Directions for this task
Keep the pictures out of the copy and repeat the records exactly.

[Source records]
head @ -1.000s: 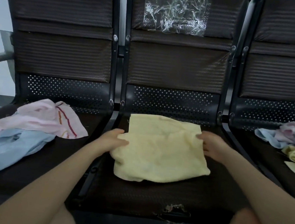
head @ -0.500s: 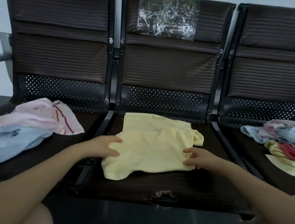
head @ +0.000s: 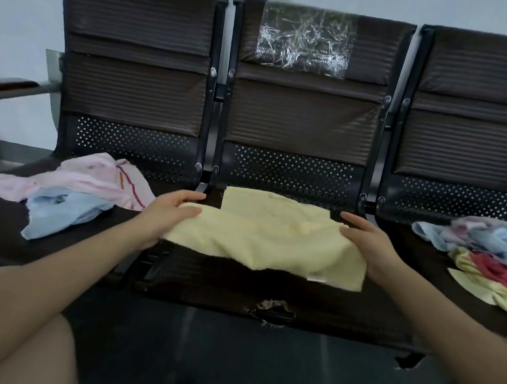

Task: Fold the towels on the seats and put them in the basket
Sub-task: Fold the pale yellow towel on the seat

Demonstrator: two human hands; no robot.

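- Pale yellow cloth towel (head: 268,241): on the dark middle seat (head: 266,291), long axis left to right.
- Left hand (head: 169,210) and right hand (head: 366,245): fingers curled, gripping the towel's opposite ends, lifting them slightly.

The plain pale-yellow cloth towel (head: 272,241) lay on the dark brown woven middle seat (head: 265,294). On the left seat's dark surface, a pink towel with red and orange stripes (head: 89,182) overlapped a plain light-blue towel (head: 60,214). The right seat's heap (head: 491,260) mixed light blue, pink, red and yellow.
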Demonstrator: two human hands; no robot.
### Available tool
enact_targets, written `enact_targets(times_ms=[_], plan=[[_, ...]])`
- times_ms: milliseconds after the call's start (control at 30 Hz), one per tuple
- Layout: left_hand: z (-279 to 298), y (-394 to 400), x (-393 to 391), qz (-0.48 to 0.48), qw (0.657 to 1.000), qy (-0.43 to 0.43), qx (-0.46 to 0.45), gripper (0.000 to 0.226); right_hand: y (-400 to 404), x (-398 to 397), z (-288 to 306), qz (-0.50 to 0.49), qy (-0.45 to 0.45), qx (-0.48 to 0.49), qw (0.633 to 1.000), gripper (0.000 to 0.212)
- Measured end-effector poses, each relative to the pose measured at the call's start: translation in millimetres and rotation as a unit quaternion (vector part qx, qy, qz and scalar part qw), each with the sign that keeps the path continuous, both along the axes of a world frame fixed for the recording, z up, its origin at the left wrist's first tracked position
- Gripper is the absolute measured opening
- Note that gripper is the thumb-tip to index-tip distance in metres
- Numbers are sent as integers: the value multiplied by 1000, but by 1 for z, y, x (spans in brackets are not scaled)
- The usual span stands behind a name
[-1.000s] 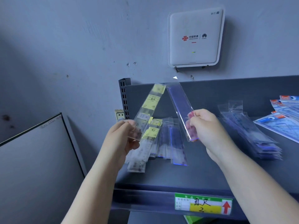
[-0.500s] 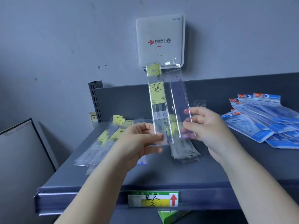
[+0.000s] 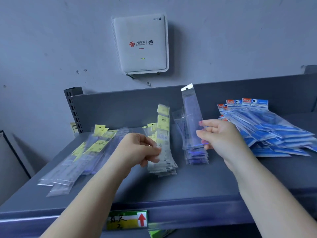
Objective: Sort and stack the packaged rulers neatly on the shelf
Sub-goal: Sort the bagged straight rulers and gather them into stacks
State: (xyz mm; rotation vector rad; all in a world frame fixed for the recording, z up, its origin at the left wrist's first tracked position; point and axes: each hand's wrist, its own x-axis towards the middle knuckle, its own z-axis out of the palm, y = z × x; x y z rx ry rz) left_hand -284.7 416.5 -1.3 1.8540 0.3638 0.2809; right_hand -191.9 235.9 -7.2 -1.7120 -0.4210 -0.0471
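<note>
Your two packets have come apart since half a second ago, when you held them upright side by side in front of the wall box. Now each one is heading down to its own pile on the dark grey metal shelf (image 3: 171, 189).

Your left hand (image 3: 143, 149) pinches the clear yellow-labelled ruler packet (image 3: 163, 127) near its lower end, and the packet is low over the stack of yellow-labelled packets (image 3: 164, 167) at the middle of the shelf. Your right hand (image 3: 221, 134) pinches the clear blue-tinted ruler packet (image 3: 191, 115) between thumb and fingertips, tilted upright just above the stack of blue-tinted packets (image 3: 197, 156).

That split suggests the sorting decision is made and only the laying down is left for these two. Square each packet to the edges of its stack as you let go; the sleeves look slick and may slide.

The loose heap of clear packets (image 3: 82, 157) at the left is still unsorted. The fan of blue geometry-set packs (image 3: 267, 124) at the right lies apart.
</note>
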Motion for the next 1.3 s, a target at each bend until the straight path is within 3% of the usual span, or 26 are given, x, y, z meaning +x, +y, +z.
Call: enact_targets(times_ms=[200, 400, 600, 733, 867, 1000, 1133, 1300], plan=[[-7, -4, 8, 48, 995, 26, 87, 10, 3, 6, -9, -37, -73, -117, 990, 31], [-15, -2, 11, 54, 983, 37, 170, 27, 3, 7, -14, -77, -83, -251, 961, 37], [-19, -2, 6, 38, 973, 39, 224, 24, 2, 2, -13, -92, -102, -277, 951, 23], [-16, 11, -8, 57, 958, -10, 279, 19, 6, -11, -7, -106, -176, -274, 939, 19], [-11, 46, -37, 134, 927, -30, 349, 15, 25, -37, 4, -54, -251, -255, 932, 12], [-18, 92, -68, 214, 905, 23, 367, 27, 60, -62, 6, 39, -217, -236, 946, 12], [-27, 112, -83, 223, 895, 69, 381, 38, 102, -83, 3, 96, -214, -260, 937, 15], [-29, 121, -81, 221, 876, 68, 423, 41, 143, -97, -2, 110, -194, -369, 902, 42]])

Expected output
head @ -1.000s: 
head @ -0.500s: 
head @ +0.000s: 

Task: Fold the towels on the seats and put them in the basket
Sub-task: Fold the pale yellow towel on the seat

Demonstrator: two human hands; no robot.

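- Pale yellow cloth towel (head: 268,241): on the dark middle seat (head: 266,291), long axis left to right.
- Left hand (head: 169,210) and right hand (head: 366,245): fingers curled, gripping the towel's opposite ends, lifting them slightly.

The plain pale-yellow cloth towel (head: 272,241) lay on the dark brown woven middle seat (head: 265,294). On the left seat's dark surface, a pink towel with red and orange stripes (head: 89,182) overlapped a plain light-blue towel (head: 60,214). The right seat's heap (head: 491,260) mixed light blue, pink, red and yellow.
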Demonstrator: two human hands; no robot.
### Available tool
enact_targets, written `enact_targets(times_ms=[_], plan=[[_, ...]])`
- times_ms: milliseconds after the call's start (control at 30 Hz), one per tuple
- Layout: left_hand: z (-279 to 298), y (-394 to 400), x (-393 to 391), qz (-0.48 to 0.48), qw (0.657 to 1.000), qy (-0.43 to 0.43), qx (-0.46 to 0.45), gripper (0.000 to 0.226); right_hand: y (-400 to 404), x (-398 to 397), z (-288 to 306), qz (-0.50 to 0.49), qy (-0.45 to 0.45), qx (-0.48 to 0.49), qw (0.633 to 1.000), gripper (0.000 to 0.212)
- Measured end-effector poses, each relative to the pose measured at the call's start: translation in millimetres and rotation as a unit quaternion (vector part qx, qy, qz and scalar part qw), each with the sign that keeps the path continuous, both along the axes of a world frame fixed for the recording, z up, its origin at the left wrist's first tracked position
- Gripper is the absolute measured opening
- Note that gripper is the thumb-tip to index-tip distance in metres
- Numbers are sent as integers: the value multiplied by 1000, but by 1 for z, y, x (spans in brackets are not scaled)
- The usual span stands behind a name
[-1.000s] 
[-0.500s] 
[+0.000s] 
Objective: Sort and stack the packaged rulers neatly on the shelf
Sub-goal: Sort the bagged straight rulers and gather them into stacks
State: (xyz mm; rotation vector rad; all in a world frame fixed for the recording, z up, its origin at the left wrist's first tracked position; point and axes: each hand's wrist, its own x-axis towards the middle knuckle, its own z-axis out of the palm, y = z × x; x y z rx ry rz) left_hand -284.7 416.5 -1.3 1.8540 0.3638 0.2809; right_hand -191.9 235.9 -7.2 -1.7120 -0.4210 -0.0471
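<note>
Your two packets have come apart since half a second ago, when you held them upright side by side in front of the wall box. Now each one is heading down to its own pile on the dark grey metal shelf (image 3: 171, 189).

Your left hand (image 3: 143, 149) pinches the clear yellow-labelled ruler packet (image 3: 163, 127) near its lower end, and the packet is low over the stack of yellow-labelled packets (image 3: 164, 167) at the middle of the shelf. Your right hand (image 3: 221, 134) pinches the clear blue-tinted ruler packet (image 3: 191, 115) between thumb and fingertips, tilted upright just above the stack of blue-tinted packets (image 3: 197, 156).

That split suggests the sorting decision is made and only the laying down is left for these two. Square each packet to the edges of its stack as you let go; the sleeves look slick and may slide.

The loose heap of clear packets (image 3: 82, 157) at the left is still unsorted. The fan of blue geometry-set packs (image 3: 267, 124) at the right lies apart.
</note>
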Motion for the next 1.3 s, a target at each bend until the straight path is within 3% of the usual span, or 26 are given, x, y, z meaning +x, +y, +z.
Call: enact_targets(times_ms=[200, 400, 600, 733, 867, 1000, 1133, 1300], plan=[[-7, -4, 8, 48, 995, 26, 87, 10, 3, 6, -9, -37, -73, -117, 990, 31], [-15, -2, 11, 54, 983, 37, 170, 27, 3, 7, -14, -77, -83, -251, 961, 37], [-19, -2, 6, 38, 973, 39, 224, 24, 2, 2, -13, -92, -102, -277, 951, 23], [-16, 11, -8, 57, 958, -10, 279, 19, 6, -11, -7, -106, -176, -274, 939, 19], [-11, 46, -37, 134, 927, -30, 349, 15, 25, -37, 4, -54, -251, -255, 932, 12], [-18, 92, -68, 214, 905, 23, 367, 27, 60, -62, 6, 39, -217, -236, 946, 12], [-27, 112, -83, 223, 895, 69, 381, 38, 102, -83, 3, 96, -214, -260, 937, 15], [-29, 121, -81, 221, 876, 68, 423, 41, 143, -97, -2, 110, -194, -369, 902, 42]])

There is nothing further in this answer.